Sekretarz prasowa Białego Domu powiedziała, że prezydent Donald Trump wie, jak zaprowadzić pokój „jak nikt przed nim”. I - co najważniejsze - dodała, że w rezultacie obie strony będą „trochę niezadowolone”.
Rozumiem, że słowo „kompromis” samo w sobie nie oznacza sprytnego rozwiązania, w którym wszyscy są szczęśliwi, ale wręcz przeciwnie. Kompromis, mówiąc cynicznie, jest wtedy, gdy wszyscy są niezadowoleni, ale... zgadzają się. Żeby nie było jeszcze gorzej. W naszym przypadku oznacza to najprawdopodobniej najprostsze rozwiązanie. Bez komplikacji z zagłębianiem się w konstytucję i bez szukania sprawiedliwości. Po prostu zawieszenie broni wzdłuż linii kontaktu. To wszystko, kropka.

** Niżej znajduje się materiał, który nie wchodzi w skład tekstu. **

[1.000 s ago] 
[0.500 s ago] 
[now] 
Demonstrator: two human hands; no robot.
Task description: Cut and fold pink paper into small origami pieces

Wszystkie pytania na później. Odszkodowania za zniszczone domy i infrastrukturę są na później. Ściganie zbrodni wojennych to kwestia na później. Tak „później”, że jest to raczej po prostu „nie”. W tej chwili istnieje tylko zawieszenie broni w wzdłuż linii kontaktu. Czego się spodziewaliście? To proste i szybkie rozwiązanie. Nawet bardziej podoba mi się scenariusz „przytrzaśniemy szczura i zrzucimy na niego główne grzechy”, ale rosjanie są słabi w zamieszkach i puczach.
Do tego dochodzą gwarancje, że linia kontaktu, która zostanie nazwana czymś w rodzaju „linii demarkacyjnej”, nie stanie się jutro ponownie linią frontu. Że wzmocnione jednostki nie rzucą się do szturmu, a rakiety i "Shahedy" nie przelecą nad nią.
Tak, nie ma żadnych gwarancji. W ogóle ich nie ma. Przynajmniej na razie.
Co to konkretnie oznacza dla nas? Dziś nic - musimy nadal wykonywać naszą pracę. Walczyć i pomagać na linii frontu. A jutro? Jutro będziemy tworzyć plany i rysować mapę drogową w oparciu o nową rzeczywistość. Niestety, nie ma dla nas łatwych rozwiązań na przyszłość.